5 "Sing praise-songs to God. He's done it all! Let the whole earth know what he's done!
6 Raise the roof! Sing your hearts out, O Zion! The Greatest lives among you: The Holy of Israel."
Published by permission. Originally published by NavPress in English as THE MESSAGE: The Bible in Contemporary Language copyright 2002 by Eugene Peterson. All rights reserved.

Isaiah 13

1 The Message on Babylon. Isaiah son of Amoz saw it:
2 "Run up a flag on an open hill. Yell loud. Get their attention. Wave them into formation. Direct them to the nerve center of power.
3 I've taken charge of my special forces, called up my crack troops. They're bursting with pride and passion to carry out my angry judgment."
4 Thunder rolls off the mountains like a mob huge and noisy - Thunder of kingdoms in an uproar, nations assembling for war. God-of-the-Angel-Armies is calling his army into battle formation.
5 They come from far-off countries, they pour in across the horizon. It's God on the move with the weapons of his wrath, ready to destroy the whole country.
6 Wail! God's Day of Judgment is near - an avalanche crashing down from the Strong God!
7 Everyone paralyzed in the panic,
8 and unstrung, Doubled up in pain like a woman giving birth to a baby. Horrified - everyone they see is like a face out of a nightmare.
9 "Watch now. God's Judgment Day comes. Cruel it is, a day of wrath and anger, A day to waste the earth and clean out all the sinners.
10 The stars in the sky, the great parade of constellations, will be nothing but black holes.
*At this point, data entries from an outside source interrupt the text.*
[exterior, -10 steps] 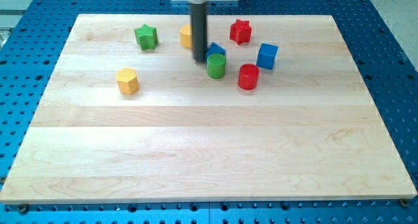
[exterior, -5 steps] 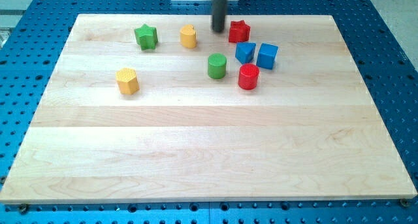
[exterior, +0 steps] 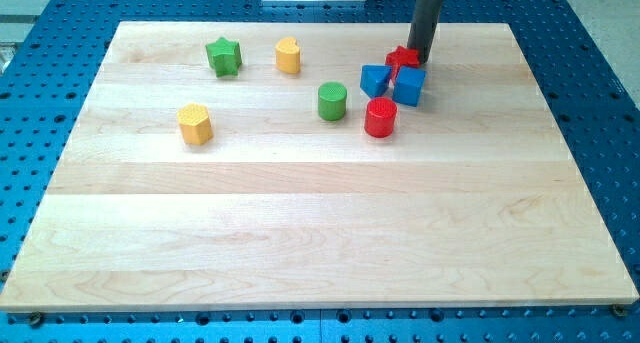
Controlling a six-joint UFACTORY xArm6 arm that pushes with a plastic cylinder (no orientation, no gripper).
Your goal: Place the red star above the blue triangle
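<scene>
The red star (exterior: 401,57) lies near the view's top right of the board, partly hidden behind the blue cube (exterior: 409,85) and touching it. The blue triangle (exterior: 375,80) sits just to the left of the cube, below and left of the star. My tip (exterior: 419,59) rests right beside the star, on its right side, at the cube's top edge. The rod rises from there out of the view's top.
A red cylinder (exterior: 380,117) stands below the blue blocks. A green cylinder (exterior: 332,101) is to their left. A yellow heart-shaped block (exterior: 289,55) and a green star (exterior: 224,55) lie at the top left. A yellow hexagon (exterior: 195,123) lies further left.
My tip went from left of the red star to its right side. The red star moved right and down, against the blue cube. Earlier, the blue triangle slid right to beside the cube.
</scene>
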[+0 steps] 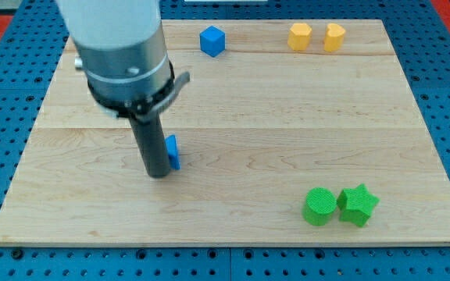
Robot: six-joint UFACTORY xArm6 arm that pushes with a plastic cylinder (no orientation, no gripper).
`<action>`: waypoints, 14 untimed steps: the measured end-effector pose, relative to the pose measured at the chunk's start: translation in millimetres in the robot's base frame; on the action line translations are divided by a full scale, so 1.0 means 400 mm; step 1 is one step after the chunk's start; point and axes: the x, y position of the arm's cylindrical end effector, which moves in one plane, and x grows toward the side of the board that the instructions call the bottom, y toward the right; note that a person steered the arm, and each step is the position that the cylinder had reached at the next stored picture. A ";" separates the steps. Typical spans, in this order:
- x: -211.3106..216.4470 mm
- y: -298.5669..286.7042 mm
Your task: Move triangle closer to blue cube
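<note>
A blue cube [212,40] sits near the view's top, left of centre, on the wooden board [287,117]. A blue triangle block [173,151] lies at centre left, mostly hidden behind my rod. My tip [158,173] rests on the board just left of and slightly below the triangle, touching or almost touching it. The triangle is well below the cube and a little to its left.
Two yellow blocks, a hexagon-like one [300,36] and a heart-like one [333,37], sit at the view's top right. A green cylinder [319,206] and a green star [358,205] sit touching at the bottom right. The arm's grey body [119,55] covers the top left.
</note>
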 end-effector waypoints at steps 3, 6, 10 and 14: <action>-0.165 0.106; -0.256 0.168; -0.549 0.192; -0.558 0.192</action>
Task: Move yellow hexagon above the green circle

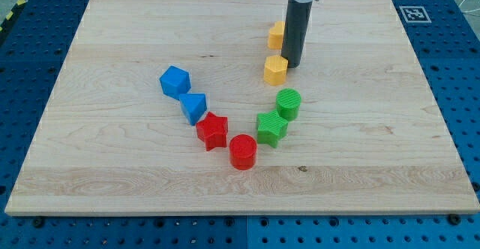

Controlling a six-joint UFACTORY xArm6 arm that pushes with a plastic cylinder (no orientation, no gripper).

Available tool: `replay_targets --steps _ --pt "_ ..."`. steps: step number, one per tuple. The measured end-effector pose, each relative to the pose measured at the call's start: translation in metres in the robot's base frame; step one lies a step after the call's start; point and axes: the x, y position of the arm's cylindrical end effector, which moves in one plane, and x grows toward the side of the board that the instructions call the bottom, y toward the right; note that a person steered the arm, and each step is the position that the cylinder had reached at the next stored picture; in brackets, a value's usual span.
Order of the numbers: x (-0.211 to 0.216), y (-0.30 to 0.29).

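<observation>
The yellow hexagon (275,69) lies on the wooden board (112,54), just above the green circle (288,103) in the view, with a small gap between them. My tip (292,62) rests on the board at the hexagon's upper right, touching or nearly touching it. A second yellow block (276,35), its shape partly hidden by the rod, sits just left of the rod, above the hexagon.
A green star (271,127) lies below-left of the green circle. A red circle (242,151) and a red star (212,131) follow to the left, then a blue triangle (194,106) and a blue cube-like block (175,81).
</observation>
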Motion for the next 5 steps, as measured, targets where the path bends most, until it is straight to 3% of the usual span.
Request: replay_targets --steps 1,2,5 --pt "-0.028 -0.003" --pt "-0.026 -0.009" --pt "0.013 -0.017"
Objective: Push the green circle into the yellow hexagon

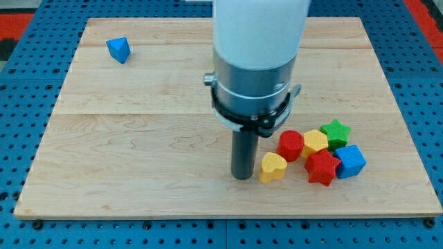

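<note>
Camera view: rod tip (243, 177) sat touching yellow heart (273, 167) at its 9 o'clock. No claw, plain rod. Yellow hexagon (315, 142) in cluster between red cylinder (291, 145) and green star (336, 133); green circle not visible.

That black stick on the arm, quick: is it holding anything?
My tip: no gripper, holds nothing; it stands on the board just left of the yellow heart.

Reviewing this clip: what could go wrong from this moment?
No green circle shows; the arm may hide it. My tip sits right beside the yellow heart, so moving toward the view's right could shove it into the red star and red circle, knocking the yellow hexagon.
</note>
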Robot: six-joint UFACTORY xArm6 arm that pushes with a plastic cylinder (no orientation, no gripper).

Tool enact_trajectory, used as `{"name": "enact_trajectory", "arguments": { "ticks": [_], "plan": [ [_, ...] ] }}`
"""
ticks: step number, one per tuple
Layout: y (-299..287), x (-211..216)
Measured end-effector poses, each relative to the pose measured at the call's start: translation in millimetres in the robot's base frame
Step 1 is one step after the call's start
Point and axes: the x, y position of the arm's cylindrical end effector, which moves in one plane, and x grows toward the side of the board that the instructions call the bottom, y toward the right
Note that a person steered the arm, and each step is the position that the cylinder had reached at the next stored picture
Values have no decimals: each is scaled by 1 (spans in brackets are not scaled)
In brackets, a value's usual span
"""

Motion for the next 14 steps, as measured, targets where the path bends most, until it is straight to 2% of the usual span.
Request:
{"name": "enact_trajectory", "arguments": {
  "ticks": [2, 3, 4, 5, 6, 7, 8, 12, 14],
  "plan": [
    [46, 3],
    [32, 3],
    [-7, -44],
    [-63, -147],
    [-93, -230],
    [-82, -263],
    [-44, -270],
    [-40, -267],
    [103, -249]
  ]
}}
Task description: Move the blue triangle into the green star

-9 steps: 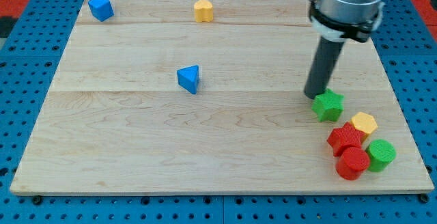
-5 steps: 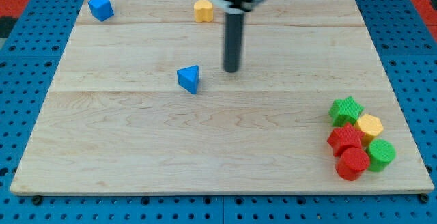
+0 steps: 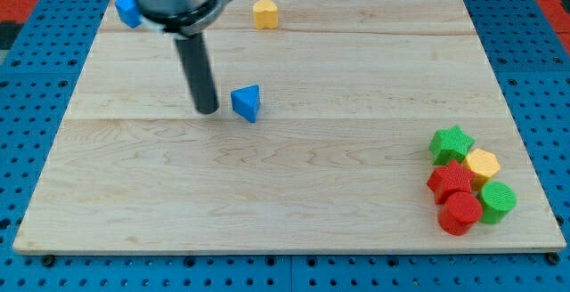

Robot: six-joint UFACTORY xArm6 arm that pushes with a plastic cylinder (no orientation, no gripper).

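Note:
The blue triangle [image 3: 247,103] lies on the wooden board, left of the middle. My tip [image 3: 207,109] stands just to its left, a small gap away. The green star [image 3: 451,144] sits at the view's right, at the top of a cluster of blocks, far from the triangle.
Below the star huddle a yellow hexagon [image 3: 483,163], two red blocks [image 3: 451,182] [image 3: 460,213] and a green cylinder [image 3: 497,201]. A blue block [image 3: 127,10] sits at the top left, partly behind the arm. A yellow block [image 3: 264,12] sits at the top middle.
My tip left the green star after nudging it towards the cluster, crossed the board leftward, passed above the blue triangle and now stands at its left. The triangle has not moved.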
The sun will come up as a black disk, and the moon a blank nothing.
11 I'll put a full stop to the evil on earth, terminate the dark acts of the wicked. I'll gag all braggarts and boasters - not a peep anymore from them - and trip strutting tyrants, leave them flat on their faces.
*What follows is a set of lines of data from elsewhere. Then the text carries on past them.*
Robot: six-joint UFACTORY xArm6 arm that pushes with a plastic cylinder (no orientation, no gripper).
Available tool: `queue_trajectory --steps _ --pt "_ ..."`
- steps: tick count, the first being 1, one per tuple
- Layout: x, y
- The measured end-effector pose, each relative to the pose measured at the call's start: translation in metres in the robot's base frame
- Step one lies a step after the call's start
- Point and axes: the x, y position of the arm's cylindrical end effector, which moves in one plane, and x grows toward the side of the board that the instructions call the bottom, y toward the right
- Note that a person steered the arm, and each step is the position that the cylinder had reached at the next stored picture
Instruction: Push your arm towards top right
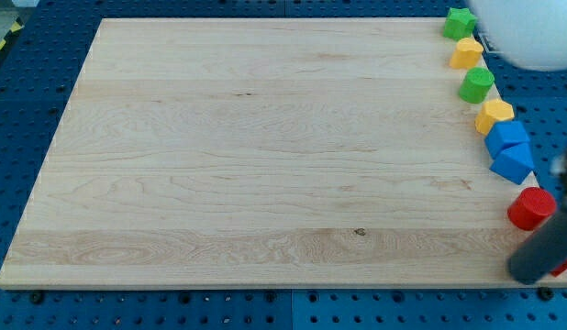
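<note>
tip: hidden at the view's bottom right, no pincer fitted, state not tellable | rod (547,252) blurred, just below red block (531,207) | target: board (265,156) top right, past blue blocks (510,149) | advice: edge row to be skirted

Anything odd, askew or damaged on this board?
No damage shows. Oddly, every block hugs the view's right edge of the board: green, yellow, green, yellow, two blue, red. A blurred dark shape at lower right hides my tip.
</note>
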Motion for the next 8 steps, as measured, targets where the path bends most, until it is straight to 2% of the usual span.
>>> queue_trajectory --steps 3,4,5,6,7,8 --pt "0.000 0.017" --pt "-0.001 -0.012" --pt "0.000 -0.015" --pt "-0.001 -0.067" --pt "-0.045 -0.103" --pt "-0.134 -0.093"
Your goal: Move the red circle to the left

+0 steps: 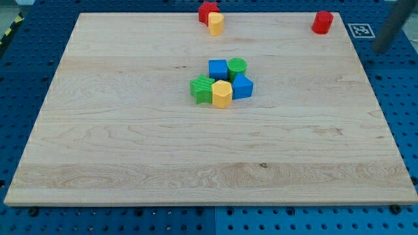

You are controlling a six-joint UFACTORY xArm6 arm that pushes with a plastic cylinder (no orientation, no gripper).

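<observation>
Desk (98, 150) — bare wood on the view's left. Centre cluster, touching: green star (202, 89), yellow hexagon (222, 94), blue cube (217, 68), green cylinder (238, 67), second blue block (242, 86). Top edge: red star (207, 11) against yellow block (216, 23). Red circle (322, 22) alone at top right, well apart from rest. Dark rod (390, 29) at right edge, off desk — my tip not visible, no hand to report. Judgement: circle light, rigid, slides easily, may roll off line; push its right face, centred.
</observation>
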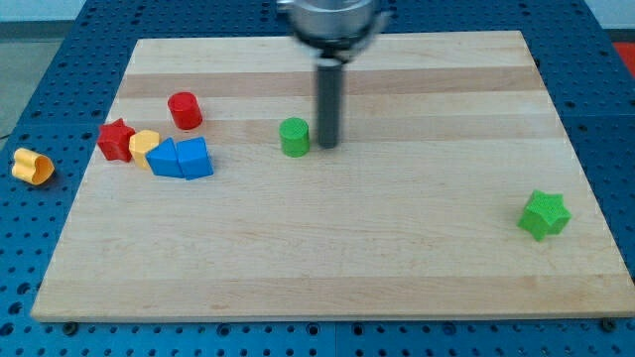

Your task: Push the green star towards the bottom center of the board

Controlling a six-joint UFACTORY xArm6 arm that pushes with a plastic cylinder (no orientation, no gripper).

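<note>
In the camera view, my tip (327,147), the lower end of a straight dark rod, rests on the pale wooden board (337,268); there are no jaws to open or close, only this rod. Just to the tip's left, almost touching, stands a small green cylinder block (294,137). The green star block (544,215) lies well apart, far toward the view's right and below the tip, near the board's right edge. Far to the tip's left sit a red cylinder (185,110), a red star (116,140), a yellow block (145,145) and two blue blocks (182,159) clustered together. Another yellow block (33,166) lies off the board on the blue perforated table (40,59).
</note>
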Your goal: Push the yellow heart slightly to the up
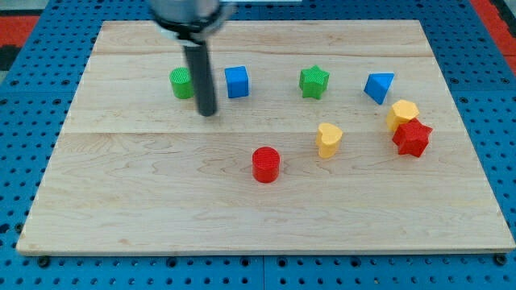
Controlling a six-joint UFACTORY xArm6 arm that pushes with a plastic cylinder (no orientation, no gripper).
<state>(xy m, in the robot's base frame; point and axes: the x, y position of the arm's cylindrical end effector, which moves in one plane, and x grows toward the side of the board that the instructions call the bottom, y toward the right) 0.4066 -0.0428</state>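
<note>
The yellow heart (pixel 328 139) lies right of the board's middle. My tip (pixel 208 112) rests on the board far to the heart's left and slightly above it, between the green cylinder (pixel 181 83) and the blue cube (pixel 236 81), just below them. The rod partly hides the green cylinder's right side. The red cylinder (pixel 265 164) sits below and left of the heart.
A green star (pixel 314 81) sits above the heart. A blue triangular block (pixel 378 87) is at upper right. A yellow hexagon block (pixel 402 113) touches a red star (pixel 412 138) at the right. The wooden board (pixel 121 201) lies on a blue pegboard.
</note>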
12 Proud humanity will disappear from the earth. I'll make mortals rarer than hens' teeth.
13 And yes, I'll even make the sky shake, and the earth quake to its roots Under the wrath of God-of-the-Angel-Armies, the Judgment Day of his raging anger.
14 Like a hunted white-tailed deer, like lost sheep with no shepherd, People will huddle with a few of their own kind, run off to some makeshift shelter.
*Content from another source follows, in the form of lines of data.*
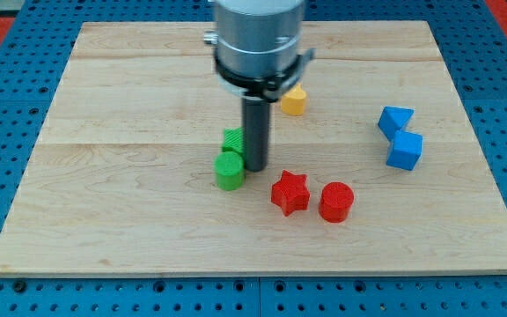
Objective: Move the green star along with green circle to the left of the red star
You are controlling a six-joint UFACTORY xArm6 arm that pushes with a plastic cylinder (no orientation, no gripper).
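Bright, even overhead light; soft short shadows under the blocks; wooden board (pixel 130 220) sharp, arm housing (pixel 259 35) slightly blurred

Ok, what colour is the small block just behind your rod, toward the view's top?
Yellow. The yellow block shows plainly in the camera view, its shape partly hidden by the arm.

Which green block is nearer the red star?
The green circle, at the view's bottom of the pair; the green star sits behind it, beside my tip, farther from the red star.
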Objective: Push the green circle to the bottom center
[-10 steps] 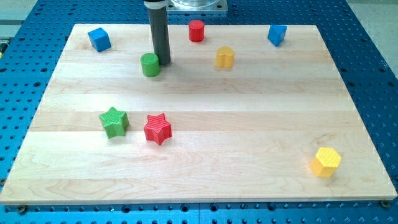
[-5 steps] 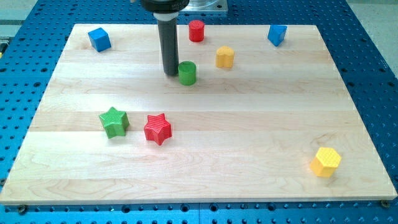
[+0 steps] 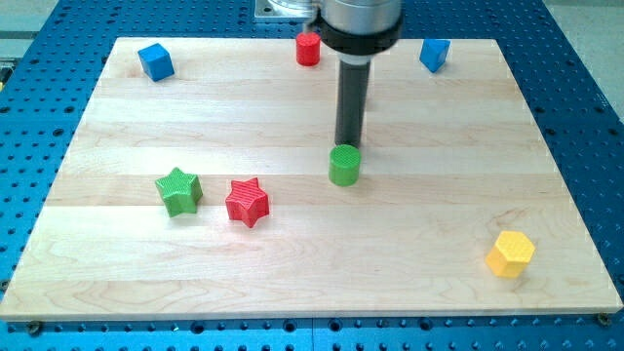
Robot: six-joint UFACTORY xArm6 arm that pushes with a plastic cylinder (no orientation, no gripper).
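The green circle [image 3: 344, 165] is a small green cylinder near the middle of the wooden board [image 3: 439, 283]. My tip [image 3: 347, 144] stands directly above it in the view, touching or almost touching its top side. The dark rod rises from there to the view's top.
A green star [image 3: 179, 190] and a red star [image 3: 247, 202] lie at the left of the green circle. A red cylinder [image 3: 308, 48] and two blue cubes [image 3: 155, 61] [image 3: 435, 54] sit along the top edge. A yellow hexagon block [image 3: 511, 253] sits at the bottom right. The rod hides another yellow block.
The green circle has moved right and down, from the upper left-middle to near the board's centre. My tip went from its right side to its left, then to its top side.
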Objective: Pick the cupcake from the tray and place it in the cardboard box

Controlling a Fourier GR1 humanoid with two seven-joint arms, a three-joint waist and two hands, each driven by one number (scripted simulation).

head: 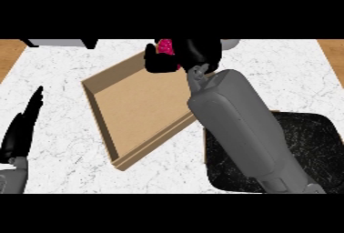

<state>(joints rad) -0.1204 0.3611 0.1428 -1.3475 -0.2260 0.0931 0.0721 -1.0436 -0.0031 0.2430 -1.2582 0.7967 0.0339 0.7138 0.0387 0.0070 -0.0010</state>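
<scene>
My right hand (191, 52) is at the top of the head view, over the far corner of the cardboard box (138, 109). Its black fingers curl round a pink cupcake (165, 46), of which only a small part shows between thumb and fingers. The box is a shallow brown tray-like carton lying at an angle on the marble counter. The black tray (316, 150) lies at the lower right, mostly covered by my right forearm. My left hand (23, 123) rests at the left edge, fingers straight and pointing up.
White marble counter (67, 68) with wooden strips at both top corners. A grey object (60, 43) shows at the top left edge. Another pale object (230, 43) peeks out behind the right hand.
</scene>
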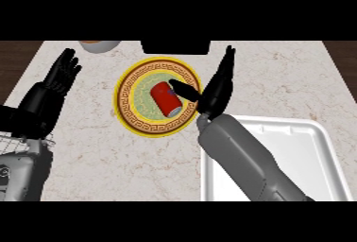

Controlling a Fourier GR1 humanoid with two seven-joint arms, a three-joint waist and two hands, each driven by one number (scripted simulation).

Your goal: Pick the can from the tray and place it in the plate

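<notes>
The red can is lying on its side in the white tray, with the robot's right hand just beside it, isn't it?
Not quite. The head view shows the red can lying on its side in the yellow plate, not the white tray. The right hand is indeed just beside it.

The counter [90, 142] is lit evenly and brightly from above; no single source can be identified. Shadows are faint and soft throughout. The white tray [314, 156] is rendered close to overexposure, with little surface detail. A small highlight is seen on the red can [165, 98]. Black surfaces are shown almost without shading.
</notes>
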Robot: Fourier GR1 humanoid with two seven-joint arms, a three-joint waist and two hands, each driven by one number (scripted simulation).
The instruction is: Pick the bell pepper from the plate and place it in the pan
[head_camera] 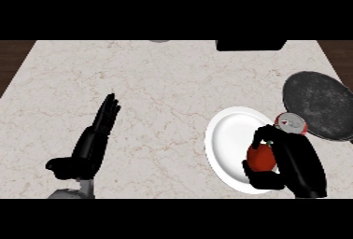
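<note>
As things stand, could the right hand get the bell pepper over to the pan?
Probably yes. The right hand is curled round the bell pepper over the plate, and the pan lies just beyond. Only a small can stands between them.

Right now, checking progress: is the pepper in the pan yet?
No. The pepper is over the plate, right hand curled round it.

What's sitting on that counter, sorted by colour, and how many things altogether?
Red: 2, the bell pepper held by the right robot hand, and a small can with a red side
White: 1, the plate
Dark grey: 1, the pan
Total: 4
</note>
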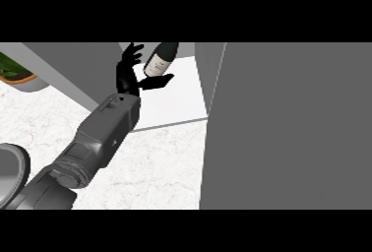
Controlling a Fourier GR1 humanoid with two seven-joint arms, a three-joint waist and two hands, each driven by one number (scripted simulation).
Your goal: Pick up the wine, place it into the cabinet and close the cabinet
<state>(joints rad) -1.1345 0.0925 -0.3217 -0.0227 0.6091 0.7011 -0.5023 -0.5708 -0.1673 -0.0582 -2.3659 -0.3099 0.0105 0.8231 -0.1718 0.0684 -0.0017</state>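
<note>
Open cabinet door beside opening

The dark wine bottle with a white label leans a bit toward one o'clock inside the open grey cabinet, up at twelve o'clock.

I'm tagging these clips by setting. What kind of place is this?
Most likely a kitchen: a pale marble-look counter, a grey cabinet standing open, and a wine bottle at the left hand.

The wine bottle stands inside the cabinet, between the left hand and the cabinet door.
</note>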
15 But tough luck to stragglers - they'll be killed on the spot, throats cut, bellies ripped open,
16 Babies smashed on the rocks while mothers and fathers watch, Houses looted, wives raped.
17 "And now watch this: Against Babylon, I'm inciting the Medes, A ruthless bunch indifferent to bribes, the kind of brutality that no one can blunt.
18 They massacre the young, wantonly kick and kill even babies.
19 And Babylon, most glorious of all kingdoms, the pride and joy of Chaldeans, Will end up smoking and stinking like Sodom, and, yes, like Gomorrah, when God had finished with them.
20 No one will live there anymore, generation after generation a ghost town. Not even Bedouins will pitch tents there. Shepherds will give it a wide berth.
21 But strange and wild animals will like it just fine, filling the vacant houses with eerie night sounds. Skunks will make it their home, and unspeakable night hags will haunt it.
22 Hyenas will curdle your blood with their laughing, and the howling of coyotes will give you the shivers. "Babylon is doomed. It won't be long now."